Well  according to  scholars, King Richard III (1452-1485) has turned up,  or better put, been turned up, pulled from blessed peace into the eyes of the public.   Although I’ve recently delved into British history– while researching  my book Jewish Lives: Britain 1750-1950 (Pen & Sword)–  I drew a blank about Richard, who pre-dated my featured  immigrants by several hundred years.    In fact,   with typical American  boorishness and  Shakespeare aside,I couldn’t place him at all.   But I had a sneaking suspicion.

So I googled   Richard III/Jews.  Oho,  my memory had served me wrong.  It was Longshanks, the  overly tall (for his time) King Edward I (1239-1307)  who did us in.

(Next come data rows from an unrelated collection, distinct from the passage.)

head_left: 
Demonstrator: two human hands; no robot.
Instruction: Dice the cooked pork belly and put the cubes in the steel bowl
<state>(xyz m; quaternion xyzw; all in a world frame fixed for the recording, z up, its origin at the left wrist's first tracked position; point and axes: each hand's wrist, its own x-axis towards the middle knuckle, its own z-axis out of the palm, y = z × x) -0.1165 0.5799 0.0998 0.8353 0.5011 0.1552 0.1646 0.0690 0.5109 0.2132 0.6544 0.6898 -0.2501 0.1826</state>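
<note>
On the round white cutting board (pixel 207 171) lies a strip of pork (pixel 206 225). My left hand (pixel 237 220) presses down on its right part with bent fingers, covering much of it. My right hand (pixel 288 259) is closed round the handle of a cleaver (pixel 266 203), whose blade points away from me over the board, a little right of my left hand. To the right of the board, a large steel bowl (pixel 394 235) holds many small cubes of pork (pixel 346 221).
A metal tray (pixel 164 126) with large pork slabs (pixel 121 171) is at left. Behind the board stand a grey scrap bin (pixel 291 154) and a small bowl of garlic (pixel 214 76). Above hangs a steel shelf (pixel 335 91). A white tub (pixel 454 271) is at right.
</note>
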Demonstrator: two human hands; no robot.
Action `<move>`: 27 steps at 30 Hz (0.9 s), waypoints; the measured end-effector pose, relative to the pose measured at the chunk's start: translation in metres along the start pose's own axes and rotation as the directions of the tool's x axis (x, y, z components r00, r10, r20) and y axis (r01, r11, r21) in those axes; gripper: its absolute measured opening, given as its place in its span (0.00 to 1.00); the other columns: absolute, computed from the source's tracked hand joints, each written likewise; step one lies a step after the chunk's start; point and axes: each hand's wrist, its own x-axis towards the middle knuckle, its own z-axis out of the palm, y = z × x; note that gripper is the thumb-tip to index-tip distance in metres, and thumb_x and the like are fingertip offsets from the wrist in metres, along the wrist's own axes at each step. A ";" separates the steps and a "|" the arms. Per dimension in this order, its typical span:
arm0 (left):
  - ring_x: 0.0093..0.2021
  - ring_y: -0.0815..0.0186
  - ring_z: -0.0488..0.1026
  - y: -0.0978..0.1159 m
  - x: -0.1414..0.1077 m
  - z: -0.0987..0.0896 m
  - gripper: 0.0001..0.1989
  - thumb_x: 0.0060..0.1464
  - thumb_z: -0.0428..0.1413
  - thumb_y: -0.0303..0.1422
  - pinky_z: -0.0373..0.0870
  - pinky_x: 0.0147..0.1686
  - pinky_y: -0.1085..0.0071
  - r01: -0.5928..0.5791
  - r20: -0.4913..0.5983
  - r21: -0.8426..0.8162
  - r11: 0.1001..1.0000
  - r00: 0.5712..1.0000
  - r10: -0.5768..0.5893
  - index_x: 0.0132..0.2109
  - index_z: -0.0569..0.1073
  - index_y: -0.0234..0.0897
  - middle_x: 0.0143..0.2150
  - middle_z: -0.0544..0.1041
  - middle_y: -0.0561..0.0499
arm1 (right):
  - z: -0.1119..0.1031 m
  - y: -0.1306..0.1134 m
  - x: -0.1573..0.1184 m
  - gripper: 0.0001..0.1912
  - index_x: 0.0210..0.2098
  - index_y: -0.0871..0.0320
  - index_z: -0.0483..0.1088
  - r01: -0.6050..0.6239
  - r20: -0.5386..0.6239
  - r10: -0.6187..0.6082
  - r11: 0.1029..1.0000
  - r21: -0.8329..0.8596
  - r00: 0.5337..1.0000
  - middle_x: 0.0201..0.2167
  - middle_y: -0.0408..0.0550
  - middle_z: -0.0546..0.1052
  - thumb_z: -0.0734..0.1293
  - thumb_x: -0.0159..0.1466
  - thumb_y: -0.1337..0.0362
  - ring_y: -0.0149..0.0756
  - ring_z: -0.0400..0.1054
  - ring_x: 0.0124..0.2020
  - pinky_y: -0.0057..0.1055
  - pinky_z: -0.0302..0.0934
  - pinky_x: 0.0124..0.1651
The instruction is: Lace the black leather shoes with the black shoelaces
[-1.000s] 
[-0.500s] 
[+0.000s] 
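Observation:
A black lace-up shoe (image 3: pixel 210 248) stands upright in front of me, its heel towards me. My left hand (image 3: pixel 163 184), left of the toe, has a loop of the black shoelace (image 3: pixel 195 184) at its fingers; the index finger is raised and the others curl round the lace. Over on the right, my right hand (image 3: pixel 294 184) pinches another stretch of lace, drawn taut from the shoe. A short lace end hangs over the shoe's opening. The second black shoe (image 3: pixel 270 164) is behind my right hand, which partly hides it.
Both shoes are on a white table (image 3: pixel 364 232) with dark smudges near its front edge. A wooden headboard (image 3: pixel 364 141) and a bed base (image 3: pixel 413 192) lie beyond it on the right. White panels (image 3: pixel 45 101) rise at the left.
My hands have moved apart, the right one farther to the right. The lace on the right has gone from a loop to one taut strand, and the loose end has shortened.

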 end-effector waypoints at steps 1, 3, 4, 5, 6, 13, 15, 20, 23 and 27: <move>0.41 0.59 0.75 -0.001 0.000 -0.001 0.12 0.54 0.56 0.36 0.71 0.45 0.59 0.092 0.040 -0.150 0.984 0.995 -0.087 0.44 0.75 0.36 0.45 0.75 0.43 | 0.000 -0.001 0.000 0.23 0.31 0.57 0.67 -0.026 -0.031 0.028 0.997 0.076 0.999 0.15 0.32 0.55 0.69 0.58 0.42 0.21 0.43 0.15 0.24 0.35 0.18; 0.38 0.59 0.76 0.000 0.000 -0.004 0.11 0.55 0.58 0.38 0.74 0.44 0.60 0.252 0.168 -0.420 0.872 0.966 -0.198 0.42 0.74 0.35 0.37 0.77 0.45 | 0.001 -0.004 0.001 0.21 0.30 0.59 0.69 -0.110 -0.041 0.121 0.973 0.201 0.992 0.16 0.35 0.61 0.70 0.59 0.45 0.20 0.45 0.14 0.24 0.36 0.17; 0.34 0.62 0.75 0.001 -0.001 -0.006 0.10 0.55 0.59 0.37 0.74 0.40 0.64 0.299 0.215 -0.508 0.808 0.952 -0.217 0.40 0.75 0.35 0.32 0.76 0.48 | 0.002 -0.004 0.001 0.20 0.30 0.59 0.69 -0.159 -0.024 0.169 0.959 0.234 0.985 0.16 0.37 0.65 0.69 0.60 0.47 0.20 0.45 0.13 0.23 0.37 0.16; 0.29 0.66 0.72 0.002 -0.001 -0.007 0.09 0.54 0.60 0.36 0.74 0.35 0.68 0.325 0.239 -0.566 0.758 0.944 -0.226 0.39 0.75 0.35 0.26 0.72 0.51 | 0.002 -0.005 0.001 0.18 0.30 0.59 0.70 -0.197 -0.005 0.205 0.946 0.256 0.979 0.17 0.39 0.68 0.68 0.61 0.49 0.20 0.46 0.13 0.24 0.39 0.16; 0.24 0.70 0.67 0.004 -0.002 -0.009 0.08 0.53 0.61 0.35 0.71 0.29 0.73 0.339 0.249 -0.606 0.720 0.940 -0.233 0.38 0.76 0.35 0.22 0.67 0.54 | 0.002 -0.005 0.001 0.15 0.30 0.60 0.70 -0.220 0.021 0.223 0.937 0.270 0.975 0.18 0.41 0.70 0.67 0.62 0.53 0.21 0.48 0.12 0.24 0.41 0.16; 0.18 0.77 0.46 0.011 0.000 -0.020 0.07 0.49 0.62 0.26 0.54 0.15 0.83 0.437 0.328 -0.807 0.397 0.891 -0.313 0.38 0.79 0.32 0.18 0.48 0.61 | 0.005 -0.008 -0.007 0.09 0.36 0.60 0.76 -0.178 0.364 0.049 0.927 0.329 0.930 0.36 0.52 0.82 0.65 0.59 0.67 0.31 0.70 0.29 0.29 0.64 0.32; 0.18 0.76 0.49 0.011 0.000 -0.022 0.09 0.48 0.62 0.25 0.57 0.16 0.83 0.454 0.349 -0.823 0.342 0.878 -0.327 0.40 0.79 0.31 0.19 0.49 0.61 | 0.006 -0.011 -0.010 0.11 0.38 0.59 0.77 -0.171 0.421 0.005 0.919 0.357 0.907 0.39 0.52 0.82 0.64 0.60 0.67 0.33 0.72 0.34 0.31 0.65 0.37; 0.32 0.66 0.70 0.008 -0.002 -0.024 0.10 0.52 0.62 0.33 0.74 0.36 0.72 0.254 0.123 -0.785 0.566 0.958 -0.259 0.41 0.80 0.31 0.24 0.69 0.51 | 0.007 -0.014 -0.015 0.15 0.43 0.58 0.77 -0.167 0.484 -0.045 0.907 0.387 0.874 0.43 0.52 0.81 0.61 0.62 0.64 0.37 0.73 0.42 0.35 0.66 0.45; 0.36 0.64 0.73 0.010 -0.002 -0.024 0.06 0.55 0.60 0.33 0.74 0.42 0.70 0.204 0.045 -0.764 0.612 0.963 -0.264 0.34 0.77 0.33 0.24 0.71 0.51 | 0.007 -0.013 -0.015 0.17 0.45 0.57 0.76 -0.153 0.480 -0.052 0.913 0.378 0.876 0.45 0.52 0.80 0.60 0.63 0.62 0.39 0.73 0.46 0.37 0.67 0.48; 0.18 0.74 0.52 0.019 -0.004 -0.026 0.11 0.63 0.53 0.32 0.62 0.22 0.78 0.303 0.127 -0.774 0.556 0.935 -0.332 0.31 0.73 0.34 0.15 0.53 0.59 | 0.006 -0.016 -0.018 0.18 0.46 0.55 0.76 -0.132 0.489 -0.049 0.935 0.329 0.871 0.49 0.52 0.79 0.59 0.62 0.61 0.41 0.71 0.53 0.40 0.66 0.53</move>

In 1275, after years of robbings,   beatings, forced conversions, hangings, and murder, he forbade his Jews   to practice usury, a service they (being damned anyway) had long  provided the Crown.  Although he  granted   trade and farming rights instead,  as Jews,  they  remained ineligible to join guilds or own land. In 1290, when they   could neither support ourselves nor contribute to the economy any longer, Edward I formally ordered all the Jews of Britain  to leave his kingdom forever.   The Jewish enclaves in London, Winchester, Canterbury, Oxford, Cambridge, Bury St. Edmunds, Colchester, Thetford, Ospringe, and elsewhere were emptied. Jewish homes and valuables reverted to the Crown.

Edward I is buried in Westminster Abbey.